• _Your assignment_: Output the entries below exactly, from the first line to the line holding "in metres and", both included.

• _Data extracts_:
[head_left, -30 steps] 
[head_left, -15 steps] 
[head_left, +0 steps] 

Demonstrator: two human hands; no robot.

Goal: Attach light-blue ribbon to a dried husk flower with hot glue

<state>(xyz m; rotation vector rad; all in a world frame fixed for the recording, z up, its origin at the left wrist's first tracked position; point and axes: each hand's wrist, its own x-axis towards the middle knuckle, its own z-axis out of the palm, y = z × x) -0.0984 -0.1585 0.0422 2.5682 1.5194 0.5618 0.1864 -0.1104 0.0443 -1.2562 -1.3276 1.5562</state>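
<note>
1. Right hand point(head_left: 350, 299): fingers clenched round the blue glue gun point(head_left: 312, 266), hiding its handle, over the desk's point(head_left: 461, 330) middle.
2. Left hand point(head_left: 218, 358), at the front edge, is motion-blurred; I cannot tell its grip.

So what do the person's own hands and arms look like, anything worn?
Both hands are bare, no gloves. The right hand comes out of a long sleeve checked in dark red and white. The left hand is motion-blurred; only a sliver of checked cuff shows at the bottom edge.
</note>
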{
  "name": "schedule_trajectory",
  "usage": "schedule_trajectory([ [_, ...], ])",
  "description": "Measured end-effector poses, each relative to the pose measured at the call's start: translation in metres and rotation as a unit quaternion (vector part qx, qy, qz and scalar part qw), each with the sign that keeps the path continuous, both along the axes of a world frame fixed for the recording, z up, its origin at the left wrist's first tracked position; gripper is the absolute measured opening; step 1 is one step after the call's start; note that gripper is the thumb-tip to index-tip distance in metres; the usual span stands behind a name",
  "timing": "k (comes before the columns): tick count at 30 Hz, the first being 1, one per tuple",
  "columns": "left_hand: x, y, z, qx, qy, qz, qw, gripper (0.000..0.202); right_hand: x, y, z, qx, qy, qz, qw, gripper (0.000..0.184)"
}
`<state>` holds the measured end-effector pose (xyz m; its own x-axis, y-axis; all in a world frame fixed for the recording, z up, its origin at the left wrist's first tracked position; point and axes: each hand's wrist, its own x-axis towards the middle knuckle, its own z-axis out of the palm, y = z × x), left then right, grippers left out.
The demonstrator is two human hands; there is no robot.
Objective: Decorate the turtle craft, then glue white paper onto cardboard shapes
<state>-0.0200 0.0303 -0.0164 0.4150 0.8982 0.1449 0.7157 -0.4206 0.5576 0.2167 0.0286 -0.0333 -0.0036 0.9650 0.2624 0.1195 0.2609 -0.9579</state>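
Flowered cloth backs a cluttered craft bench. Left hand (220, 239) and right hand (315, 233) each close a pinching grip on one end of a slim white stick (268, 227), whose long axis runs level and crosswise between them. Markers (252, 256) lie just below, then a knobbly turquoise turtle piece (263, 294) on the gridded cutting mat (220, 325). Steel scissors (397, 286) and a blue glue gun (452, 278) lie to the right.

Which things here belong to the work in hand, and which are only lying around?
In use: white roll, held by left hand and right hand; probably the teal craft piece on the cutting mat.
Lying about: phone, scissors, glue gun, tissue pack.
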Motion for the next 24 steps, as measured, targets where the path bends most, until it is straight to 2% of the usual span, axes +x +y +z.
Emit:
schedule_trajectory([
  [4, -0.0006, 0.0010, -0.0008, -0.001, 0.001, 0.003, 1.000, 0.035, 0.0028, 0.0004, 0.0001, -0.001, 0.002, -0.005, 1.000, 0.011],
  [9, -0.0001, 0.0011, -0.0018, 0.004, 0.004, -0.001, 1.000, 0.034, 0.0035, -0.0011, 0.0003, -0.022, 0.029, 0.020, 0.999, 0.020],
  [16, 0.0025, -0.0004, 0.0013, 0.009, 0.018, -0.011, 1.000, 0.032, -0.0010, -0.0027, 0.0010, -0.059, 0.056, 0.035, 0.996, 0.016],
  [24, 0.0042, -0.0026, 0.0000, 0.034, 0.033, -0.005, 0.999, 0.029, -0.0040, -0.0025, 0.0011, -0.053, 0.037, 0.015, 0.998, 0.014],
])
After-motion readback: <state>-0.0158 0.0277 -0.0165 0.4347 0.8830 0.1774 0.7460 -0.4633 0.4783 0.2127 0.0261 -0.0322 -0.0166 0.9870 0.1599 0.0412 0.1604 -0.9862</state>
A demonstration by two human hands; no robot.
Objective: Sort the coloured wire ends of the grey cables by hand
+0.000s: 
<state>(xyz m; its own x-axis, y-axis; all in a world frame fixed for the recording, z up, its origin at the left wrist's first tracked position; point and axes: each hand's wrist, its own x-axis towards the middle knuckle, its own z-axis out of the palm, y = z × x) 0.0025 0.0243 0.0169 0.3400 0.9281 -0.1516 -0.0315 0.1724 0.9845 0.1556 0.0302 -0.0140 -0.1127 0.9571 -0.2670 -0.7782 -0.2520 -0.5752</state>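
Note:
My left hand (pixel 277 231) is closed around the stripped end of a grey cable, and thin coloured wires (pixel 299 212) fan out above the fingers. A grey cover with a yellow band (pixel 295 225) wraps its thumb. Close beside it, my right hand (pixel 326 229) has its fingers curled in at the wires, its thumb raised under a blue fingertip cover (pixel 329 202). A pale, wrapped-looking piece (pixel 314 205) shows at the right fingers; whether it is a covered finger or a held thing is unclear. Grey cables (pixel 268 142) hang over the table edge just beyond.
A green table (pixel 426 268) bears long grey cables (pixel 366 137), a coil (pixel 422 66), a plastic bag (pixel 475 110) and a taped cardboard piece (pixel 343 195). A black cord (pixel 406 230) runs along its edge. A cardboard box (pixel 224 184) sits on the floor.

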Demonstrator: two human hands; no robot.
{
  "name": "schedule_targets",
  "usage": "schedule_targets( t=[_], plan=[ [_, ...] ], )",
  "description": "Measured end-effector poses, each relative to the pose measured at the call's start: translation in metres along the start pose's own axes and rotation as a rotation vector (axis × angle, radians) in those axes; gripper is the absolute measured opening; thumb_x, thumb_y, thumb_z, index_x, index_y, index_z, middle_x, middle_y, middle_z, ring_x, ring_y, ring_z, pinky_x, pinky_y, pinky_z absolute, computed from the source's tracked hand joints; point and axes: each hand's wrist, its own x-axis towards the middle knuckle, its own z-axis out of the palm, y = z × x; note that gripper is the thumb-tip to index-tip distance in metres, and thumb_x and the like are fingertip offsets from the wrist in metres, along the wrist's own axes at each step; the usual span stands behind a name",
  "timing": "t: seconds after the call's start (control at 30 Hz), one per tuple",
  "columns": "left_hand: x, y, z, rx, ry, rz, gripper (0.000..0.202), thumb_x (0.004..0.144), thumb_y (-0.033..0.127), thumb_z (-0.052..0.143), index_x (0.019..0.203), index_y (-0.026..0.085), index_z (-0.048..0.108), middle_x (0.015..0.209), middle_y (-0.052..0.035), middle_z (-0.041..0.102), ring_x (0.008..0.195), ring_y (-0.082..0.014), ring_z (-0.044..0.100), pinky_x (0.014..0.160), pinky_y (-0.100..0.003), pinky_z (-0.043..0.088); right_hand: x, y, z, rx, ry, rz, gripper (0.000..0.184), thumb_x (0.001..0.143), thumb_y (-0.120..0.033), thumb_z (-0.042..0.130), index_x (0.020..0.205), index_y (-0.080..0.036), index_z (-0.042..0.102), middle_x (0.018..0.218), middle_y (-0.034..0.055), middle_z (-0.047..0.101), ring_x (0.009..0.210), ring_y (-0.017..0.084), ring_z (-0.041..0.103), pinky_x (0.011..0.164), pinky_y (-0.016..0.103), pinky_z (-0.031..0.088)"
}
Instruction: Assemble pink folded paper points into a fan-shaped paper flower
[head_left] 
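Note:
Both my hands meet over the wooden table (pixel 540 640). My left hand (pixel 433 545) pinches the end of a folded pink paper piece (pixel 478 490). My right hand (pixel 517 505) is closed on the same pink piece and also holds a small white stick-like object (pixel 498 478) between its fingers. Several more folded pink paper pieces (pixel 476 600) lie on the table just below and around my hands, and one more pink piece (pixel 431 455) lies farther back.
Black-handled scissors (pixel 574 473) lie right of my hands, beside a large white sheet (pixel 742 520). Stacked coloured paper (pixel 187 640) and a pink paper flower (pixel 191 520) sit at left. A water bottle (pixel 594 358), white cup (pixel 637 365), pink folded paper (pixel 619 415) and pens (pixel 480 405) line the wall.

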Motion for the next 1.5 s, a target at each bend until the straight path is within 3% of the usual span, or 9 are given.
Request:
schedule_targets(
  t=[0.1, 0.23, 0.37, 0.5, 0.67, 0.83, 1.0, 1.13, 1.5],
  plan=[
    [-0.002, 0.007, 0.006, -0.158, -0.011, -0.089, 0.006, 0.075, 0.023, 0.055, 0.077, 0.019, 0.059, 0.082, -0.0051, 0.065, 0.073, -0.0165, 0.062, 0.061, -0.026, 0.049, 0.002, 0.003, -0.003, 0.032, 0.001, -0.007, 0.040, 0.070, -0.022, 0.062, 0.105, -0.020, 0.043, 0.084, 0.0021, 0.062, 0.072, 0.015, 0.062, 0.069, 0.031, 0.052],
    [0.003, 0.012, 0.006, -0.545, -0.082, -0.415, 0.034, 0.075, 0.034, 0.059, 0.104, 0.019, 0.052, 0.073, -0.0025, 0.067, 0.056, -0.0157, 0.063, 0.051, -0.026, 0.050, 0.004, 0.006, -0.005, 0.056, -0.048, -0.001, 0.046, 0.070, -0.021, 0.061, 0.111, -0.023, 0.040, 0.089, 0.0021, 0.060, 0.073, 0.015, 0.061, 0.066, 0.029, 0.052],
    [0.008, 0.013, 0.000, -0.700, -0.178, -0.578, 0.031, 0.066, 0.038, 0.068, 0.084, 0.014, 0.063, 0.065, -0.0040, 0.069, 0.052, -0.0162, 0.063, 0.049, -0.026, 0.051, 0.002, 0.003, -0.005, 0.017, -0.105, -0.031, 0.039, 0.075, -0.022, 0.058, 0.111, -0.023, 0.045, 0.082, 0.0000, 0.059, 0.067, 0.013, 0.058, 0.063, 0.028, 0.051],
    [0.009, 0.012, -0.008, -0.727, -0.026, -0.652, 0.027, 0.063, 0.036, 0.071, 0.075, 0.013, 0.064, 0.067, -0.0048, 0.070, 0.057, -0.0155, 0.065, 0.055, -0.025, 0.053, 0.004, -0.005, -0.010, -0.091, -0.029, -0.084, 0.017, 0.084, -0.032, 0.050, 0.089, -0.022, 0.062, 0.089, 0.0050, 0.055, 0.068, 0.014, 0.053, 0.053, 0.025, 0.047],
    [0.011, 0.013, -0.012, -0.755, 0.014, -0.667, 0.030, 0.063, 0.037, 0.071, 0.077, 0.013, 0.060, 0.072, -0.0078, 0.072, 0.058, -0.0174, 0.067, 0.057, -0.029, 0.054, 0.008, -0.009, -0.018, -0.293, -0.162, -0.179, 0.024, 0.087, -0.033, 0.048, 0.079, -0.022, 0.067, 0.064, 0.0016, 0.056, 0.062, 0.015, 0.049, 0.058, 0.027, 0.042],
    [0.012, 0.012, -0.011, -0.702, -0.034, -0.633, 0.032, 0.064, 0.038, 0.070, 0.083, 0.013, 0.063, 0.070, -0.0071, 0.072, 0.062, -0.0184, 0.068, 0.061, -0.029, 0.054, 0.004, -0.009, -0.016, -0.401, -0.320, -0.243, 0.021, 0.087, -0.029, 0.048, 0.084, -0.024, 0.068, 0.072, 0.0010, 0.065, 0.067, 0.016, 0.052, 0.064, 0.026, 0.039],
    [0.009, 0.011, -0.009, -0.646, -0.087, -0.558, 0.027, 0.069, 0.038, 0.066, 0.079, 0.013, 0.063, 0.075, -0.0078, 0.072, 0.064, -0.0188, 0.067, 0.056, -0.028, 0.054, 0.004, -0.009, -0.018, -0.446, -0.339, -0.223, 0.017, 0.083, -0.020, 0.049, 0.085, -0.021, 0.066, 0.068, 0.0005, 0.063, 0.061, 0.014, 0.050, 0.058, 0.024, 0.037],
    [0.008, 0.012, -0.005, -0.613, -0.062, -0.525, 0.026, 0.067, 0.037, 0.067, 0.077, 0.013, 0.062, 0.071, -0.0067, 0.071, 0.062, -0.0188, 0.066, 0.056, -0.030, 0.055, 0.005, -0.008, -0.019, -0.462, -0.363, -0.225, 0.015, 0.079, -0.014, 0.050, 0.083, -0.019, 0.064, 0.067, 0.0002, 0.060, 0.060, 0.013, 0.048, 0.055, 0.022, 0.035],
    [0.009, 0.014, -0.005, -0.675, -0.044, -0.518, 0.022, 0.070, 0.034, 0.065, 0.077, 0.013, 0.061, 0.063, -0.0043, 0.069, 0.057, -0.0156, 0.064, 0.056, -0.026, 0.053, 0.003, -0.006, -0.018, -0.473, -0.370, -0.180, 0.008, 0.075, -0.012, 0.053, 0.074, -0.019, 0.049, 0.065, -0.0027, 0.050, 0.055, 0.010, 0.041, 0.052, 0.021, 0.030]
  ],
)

• _Answer to this problem_:
[head_left, -30 steps] 
[head_left, -15 steps] 
[head_left, +0 steps] 

Demonstrator: two human hands; no robot.

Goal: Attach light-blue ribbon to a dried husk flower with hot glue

<state>(xyz m; rotation vector rad; all in a world frame fixed for the recording, z up, its origin at the left wrist's first tracked position; point and axes: each hand's wrist, its own x-axis towards the middle knuckle, its own z-axis out of the palm, y = z × x) -0.0984 -0.1585 0.0422 2.5682 1.5194 0.5618 0.1864 -0.1104 0.0443 -1.2562 -1.3276 1.5562</state>
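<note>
1. Right hand point(head_left: 350, 299): fingers clenched round the blue glue gun point(head_left: 312, 266), hiding its handle, over the desk's point(head_left: 461, 330) middle.
2. Left hand point(head_left: 218, 358), at the front edge, is motion-blurred; I cannot tell its grip.

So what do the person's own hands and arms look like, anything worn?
Both hands are bare, no gloves. The right hand comes out of a long sleeve checked in dark red and white. The left hand is motion-blurred; only a sliver of checked cuff shows at the bottom edge.
</note>
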{
  "name": "schedule_trajectory",
  "usage": "schedule_trajectory([ [_, ...], ])",
  "description": "Measured end-effector poses, each relative to the pose measured at the call's start: translation in metres and rotation as a unit quaternion (vector part qx, qy, qz and scalar part qw), each with the sign that keeps the path continuous, both along the axes of a world frame fixed for the recording, z up, its origin at the left wrist's first tracked position; gripper is the absolute measured opening; step 1 is one step after the call's start; note that gripper is the thumb-tip to index-tip distance in metres; the usual span stands behind a name",

No additional output is required.